Avec la disparition d’Henri Causse, ancien directeur commercial des Editions de Minuit, mort le 12 juillet, à Paris, à l’âge de 84 ans, c’est une certaine conception de la librairie imaginée comme un métier de résistant qui s’en va. Résistance à la domination des grands groupes, aux chaînes de librairie comme aux concentrations qui dénaturent le métier d’éditeur et surtout résistance à l’uniformité qui stérilise la pensée.
Venus au monde à Martel (Lot) dans une famille de notaires, Henri Causse (né le 28 septembre 1939) et sa sœur aînée Michèle (1936-2010), traductrice de renom mais aussi féministe et militante LGBT, semblent avoir voulu faire un pied de nez au déterminisme qui aurait dû les pousser vers un destin de petits-bourgeois conservateurs.

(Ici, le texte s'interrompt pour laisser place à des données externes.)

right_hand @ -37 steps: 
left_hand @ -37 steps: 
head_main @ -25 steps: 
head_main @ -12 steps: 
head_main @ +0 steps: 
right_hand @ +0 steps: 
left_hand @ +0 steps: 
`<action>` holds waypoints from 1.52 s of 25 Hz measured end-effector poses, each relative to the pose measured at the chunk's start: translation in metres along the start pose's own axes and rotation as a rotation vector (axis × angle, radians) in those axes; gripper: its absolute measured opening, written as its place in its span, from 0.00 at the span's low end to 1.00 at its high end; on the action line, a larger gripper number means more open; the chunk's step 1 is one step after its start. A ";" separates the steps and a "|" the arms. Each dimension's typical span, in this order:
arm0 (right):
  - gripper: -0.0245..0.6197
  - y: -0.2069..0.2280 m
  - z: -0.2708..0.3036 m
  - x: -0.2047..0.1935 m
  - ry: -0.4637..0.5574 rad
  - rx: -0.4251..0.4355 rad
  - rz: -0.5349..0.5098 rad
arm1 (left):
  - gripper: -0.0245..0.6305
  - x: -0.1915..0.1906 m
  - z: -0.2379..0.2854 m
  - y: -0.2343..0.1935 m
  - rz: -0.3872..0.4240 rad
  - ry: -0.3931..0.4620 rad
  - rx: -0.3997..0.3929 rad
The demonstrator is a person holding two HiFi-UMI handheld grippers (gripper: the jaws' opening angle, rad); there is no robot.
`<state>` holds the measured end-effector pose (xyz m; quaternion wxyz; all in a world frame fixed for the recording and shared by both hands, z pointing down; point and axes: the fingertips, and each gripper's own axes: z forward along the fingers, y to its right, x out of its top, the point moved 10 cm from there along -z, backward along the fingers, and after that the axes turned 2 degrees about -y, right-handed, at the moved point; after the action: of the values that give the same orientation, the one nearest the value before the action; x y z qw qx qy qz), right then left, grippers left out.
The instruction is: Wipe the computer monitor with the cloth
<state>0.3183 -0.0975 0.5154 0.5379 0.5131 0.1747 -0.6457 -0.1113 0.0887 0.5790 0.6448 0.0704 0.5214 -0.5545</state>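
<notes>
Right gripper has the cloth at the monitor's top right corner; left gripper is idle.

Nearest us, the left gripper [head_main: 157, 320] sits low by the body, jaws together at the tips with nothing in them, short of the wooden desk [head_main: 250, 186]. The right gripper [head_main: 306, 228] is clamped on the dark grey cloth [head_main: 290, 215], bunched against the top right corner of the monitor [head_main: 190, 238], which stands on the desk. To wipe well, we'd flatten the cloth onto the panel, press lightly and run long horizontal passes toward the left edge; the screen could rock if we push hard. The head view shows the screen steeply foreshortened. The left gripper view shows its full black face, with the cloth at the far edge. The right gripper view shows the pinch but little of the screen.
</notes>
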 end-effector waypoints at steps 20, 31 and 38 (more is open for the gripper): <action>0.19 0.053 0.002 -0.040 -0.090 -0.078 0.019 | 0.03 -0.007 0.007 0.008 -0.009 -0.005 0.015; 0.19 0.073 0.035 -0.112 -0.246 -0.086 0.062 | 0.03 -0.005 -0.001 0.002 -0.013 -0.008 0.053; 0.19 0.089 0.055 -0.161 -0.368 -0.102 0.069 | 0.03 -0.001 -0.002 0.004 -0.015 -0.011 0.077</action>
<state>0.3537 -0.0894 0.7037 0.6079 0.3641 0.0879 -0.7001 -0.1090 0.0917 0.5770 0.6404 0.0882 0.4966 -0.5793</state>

Après l’obtention d’un baccalauréat et des études de droit vite abandonnées, Henri Causse a fait partie de ces 12 000 soldats déserteurs, insoumis ou objecteurs de conscience (1 % du contingent, selon l’historien Tramor Quemeneur), qui ont refusé de porter les armes contre le peuple algérien. L’appel de sa classe (1959 2/B) le conduisit à passer en Suisse, où il rejoignit le mouvement Jeune Résistance fondé par des proches de Francis Jeanson et d’Henri Curiel. Animateur de ce groupe en Belgique, il est l’un des trois insoumis choisis pour se livrer aux autorités françaises, peu après des accords d’Evian de 1962, afin d’obliger le gouvernement à les inclure dans la loi d’amnistie. Longtemps après cet épisode, il racontera son passage à la gare de l’Est, encadré par deux gendarmes, sous les crachats de passants haineux.
C’est au lendemain de sa libération qu’il devait rencontrer Jérôme Lindon (1925-2001), résistant de la seconde guerre mondiale et proche de la sensibilité de son cadet. La cristallisation fut immédiate et, désormais, quand on pensait aux Editions de Minuit, on voyait surgir ces deux êtres inséparables, Jérôme Lindon et Henri Causse, tous les deux symboles de la discrétion, de l’élégance et du raffinement.
Entré en 1964 aux Editions de Minuit, rue Bernard-Palissy, à Paris, Henri Causse en sera un des piliers pendant six décennies, recevant dans son bureau du deuxième étage non seulement les libraires, mais les auteurs et les amis des amis. Devenu l’alter ego de Jérôme Lindon, il le seconda et fut à ses côtés dans les grandes heures de l’histoire de la librairie française dans la deuxième moitié du XXe siècle. De la loi Lang de 1981 sur le prix unique du livre à L’Œil de la lettre, un groupement de libraires apparu en 1986, puis à l’Association pour le développement de la librairie de création (Adelc), lancée en 1988, il fut de tous les combats pour que vive ou survive le secteur.